==== Extracted entries
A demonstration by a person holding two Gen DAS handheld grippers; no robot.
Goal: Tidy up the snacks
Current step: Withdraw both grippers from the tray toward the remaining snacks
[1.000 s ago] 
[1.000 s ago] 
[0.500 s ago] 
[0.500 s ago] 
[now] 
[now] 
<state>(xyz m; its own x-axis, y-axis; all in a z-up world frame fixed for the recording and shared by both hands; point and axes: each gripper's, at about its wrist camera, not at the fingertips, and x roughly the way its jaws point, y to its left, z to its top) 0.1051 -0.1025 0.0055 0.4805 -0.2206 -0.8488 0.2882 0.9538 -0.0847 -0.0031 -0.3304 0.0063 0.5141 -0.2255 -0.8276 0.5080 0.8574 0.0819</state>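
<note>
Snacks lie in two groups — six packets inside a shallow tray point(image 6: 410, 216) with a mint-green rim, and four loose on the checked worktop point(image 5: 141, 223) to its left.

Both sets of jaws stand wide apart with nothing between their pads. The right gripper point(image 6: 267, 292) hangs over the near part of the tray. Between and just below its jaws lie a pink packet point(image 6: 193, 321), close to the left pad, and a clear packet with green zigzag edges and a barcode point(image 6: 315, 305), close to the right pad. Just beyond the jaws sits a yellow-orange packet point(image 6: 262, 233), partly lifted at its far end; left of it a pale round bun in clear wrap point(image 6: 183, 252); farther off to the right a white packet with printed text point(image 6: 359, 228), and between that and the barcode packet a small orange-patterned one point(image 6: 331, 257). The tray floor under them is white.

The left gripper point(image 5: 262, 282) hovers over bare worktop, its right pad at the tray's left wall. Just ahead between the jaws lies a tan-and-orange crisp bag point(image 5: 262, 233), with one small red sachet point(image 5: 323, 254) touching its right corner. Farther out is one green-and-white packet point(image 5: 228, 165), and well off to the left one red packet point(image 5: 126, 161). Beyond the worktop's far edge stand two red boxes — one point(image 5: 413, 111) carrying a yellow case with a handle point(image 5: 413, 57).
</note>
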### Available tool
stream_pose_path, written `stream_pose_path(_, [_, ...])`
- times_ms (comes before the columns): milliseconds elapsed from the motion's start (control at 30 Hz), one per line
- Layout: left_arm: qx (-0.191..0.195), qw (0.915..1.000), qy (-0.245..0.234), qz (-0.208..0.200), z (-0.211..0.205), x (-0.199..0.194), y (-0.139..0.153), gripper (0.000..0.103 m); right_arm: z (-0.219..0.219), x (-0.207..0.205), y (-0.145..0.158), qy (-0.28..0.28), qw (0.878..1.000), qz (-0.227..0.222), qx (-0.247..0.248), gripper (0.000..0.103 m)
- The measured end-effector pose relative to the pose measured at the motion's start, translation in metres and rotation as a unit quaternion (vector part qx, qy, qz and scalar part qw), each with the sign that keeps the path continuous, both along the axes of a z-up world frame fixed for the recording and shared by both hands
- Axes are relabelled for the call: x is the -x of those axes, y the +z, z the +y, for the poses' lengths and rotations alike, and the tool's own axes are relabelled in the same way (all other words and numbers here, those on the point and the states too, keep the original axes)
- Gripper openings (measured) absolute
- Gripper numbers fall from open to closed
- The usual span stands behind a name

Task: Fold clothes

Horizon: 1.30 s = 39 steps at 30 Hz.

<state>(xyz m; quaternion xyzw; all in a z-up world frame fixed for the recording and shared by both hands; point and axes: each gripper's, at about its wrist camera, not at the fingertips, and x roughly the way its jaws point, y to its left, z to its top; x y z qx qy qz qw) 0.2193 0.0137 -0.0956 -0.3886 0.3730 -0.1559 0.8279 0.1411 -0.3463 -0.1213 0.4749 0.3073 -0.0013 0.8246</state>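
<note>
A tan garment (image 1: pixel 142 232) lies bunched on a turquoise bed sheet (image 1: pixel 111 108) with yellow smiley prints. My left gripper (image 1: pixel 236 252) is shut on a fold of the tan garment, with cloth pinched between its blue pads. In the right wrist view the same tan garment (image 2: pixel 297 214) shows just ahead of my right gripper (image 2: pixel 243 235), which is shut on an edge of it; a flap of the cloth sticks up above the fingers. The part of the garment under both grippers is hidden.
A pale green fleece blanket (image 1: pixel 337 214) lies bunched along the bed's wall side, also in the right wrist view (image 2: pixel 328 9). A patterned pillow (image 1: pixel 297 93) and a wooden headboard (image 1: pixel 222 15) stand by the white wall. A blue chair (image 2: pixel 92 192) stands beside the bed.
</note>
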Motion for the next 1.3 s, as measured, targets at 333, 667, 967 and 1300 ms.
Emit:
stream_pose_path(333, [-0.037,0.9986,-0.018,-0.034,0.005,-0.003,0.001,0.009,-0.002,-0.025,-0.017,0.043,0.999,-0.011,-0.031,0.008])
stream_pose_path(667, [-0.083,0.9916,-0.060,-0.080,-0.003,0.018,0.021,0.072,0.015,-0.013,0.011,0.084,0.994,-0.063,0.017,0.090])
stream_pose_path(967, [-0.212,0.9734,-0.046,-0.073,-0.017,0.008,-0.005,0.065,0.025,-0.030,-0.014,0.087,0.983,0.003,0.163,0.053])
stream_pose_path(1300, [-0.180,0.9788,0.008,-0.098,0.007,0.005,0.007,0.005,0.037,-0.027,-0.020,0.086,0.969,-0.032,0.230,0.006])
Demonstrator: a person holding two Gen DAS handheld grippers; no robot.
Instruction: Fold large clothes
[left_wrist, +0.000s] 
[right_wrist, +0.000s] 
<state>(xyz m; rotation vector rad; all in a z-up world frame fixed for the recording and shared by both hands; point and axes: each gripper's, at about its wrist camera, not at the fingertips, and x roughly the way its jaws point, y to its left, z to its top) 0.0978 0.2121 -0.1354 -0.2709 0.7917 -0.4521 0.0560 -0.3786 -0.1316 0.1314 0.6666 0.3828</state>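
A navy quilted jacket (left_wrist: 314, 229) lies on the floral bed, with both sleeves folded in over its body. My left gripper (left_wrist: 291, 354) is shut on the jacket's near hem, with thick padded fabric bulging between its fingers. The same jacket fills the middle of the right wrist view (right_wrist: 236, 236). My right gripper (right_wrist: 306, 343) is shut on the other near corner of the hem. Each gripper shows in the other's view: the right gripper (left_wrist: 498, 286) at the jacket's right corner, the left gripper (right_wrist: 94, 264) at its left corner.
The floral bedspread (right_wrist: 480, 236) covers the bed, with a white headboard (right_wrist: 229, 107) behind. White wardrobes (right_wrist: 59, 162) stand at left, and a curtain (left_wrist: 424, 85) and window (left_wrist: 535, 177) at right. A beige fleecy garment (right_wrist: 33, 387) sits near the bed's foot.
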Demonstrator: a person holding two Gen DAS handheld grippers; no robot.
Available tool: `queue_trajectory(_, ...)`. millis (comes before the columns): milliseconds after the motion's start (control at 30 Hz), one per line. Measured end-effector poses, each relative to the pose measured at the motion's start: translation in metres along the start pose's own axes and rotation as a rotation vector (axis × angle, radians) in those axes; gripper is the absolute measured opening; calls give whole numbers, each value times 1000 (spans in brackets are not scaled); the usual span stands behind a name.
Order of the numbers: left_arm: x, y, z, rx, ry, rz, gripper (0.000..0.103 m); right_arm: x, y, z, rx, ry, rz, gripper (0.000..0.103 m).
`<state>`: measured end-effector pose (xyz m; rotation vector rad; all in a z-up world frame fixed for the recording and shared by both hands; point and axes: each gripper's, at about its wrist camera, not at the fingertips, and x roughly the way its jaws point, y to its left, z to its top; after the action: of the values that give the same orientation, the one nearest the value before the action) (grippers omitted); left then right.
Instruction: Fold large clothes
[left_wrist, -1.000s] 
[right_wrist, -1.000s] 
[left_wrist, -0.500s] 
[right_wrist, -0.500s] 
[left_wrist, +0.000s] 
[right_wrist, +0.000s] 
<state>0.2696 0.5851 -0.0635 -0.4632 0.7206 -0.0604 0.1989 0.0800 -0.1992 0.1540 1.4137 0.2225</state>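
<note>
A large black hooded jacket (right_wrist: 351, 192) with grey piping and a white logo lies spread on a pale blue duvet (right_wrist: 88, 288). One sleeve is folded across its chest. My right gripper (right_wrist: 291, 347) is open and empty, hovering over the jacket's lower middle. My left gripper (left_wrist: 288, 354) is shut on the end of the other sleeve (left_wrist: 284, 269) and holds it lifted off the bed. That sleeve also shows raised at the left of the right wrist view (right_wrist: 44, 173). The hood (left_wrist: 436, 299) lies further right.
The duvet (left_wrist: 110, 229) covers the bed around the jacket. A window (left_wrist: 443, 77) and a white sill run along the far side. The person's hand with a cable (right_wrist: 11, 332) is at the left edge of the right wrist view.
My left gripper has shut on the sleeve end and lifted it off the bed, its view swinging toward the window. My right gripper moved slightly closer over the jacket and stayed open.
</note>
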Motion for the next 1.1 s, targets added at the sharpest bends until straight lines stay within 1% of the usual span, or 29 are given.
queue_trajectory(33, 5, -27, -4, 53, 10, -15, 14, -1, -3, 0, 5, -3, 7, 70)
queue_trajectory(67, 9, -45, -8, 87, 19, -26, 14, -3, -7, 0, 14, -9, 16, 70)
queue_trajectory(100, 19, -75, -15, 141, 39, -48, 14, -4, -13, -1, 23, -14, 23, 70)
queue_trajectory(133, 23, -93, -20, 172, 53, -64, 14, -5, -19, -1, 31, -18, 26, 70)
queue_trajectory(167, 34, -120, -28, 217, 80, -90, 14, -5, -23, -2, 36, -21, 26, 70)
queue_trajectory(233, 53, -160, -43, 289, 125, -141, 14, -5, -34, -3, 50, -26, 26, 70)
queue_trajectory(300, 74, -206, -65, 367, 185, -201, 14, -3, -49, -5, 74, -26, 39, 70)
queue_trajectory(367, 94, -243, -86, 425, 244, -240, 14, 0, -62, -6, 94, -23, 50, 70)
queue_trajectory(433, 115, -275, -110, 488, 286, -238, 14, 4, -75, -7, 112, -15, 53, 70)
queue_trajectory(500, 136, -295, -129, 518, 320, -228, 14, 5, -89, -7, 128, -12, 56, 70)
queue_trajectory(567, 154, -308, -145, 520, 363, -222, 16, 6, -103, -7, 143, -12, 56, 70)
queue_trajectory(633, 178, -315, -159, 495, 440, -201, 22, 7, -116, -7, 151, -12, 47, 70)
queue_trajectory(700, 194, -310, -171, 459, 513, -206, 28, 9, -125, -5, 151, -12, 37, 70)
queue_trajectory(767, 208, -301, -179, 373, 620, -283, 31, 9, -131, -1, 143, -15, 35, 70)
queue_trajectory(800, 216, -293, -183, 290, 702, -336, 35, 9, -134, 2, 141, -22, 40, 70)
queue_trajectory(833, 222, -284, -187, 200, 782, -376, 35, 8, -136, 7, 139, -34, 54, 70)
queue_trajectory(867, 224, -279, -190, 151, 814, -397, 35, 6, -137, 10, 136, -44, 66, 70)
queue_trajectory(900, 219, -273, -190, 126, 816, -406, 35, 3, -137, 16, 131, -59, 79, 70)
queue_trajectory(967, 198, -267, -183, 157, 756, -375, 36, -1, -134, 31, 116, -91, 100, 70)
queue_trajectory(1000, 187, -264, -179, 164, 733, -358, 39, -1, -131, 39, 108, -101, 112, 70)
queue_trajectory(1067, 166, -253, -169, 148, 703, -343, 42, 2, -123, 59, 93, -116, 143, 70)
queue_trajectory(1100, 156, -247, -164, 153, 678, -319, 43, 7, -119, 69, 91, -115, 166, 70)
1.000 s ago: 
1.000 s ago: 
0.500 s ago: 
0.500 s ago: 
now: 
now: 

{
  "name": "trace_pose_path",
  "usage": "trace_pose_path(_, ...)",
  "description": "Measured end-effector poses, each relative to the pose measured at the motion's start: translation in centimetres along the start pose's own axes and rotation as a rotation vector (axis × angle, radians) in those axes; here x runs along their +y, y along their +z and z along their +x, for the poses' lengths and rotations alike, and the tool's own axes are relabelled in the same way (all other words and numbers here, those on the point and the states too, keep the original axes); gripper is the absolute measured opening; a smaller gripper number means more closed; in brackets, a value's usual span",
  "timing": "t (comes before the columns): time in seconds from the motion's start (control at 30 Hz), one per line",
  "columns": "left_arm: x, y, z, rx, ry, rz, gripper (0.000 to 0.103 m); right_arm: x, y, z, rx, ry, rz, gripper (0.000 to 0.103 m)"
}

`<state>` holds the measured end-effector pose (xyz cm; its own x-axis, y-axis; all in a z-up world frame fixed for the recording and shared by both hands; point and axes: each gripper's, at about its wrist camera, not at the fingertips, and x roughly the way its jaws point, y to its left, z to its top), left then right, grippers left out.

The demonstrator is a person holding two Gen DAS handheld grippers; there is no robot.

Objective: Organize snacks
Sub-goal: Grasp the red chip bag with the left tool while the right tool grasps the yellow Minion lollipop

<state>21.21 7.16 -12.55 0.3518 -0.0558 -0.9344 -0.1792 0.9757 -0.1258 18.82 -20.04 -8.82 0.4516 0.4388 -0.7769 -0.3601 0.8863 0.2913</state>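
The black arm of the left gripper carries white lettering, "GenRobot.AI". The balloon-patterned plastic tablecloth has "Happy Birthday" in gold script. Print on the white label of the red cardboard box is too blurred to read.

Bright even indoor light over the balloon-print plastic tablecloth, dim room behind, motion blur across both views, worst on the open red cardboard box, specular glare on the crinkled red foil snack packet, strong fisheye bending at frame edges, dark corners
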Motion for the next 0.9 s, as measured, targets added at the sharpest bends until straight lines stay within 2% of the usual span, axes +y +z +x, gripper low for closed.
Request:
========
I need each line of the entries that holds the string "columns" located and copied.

- times_ms (comes before the columns): milliseconds elapsed from the motion's start (control at 30 Hz), one per line
Available tool: `queue_trajectory(_, ...)`. millis (comes before the columns): milliseconds after the motion's start (control at 30 Hz), one per line. Measured end-effector poses, each relative to the pose measured at the motion's start: translation in metres along the start pose's own axes and rotation as a rotation vector (axis × angle, radians) in those axes; gripper is the absolute measured opening; calls give whole numbers, each value times 1000 (spans in brackets are not scaled); the usual span stands behind a name.
  "timing": "t (comes before the columns): time in seconds from the motion's start (control at 30 Hz), one per line",
  "columns": "left_arm: x, y, z, rx, ry, rz, gripper (0.000 to 0.103 m); right_arm: x, y, z, rx, ry, rz, gripper (0.000 to 0.103 m)"

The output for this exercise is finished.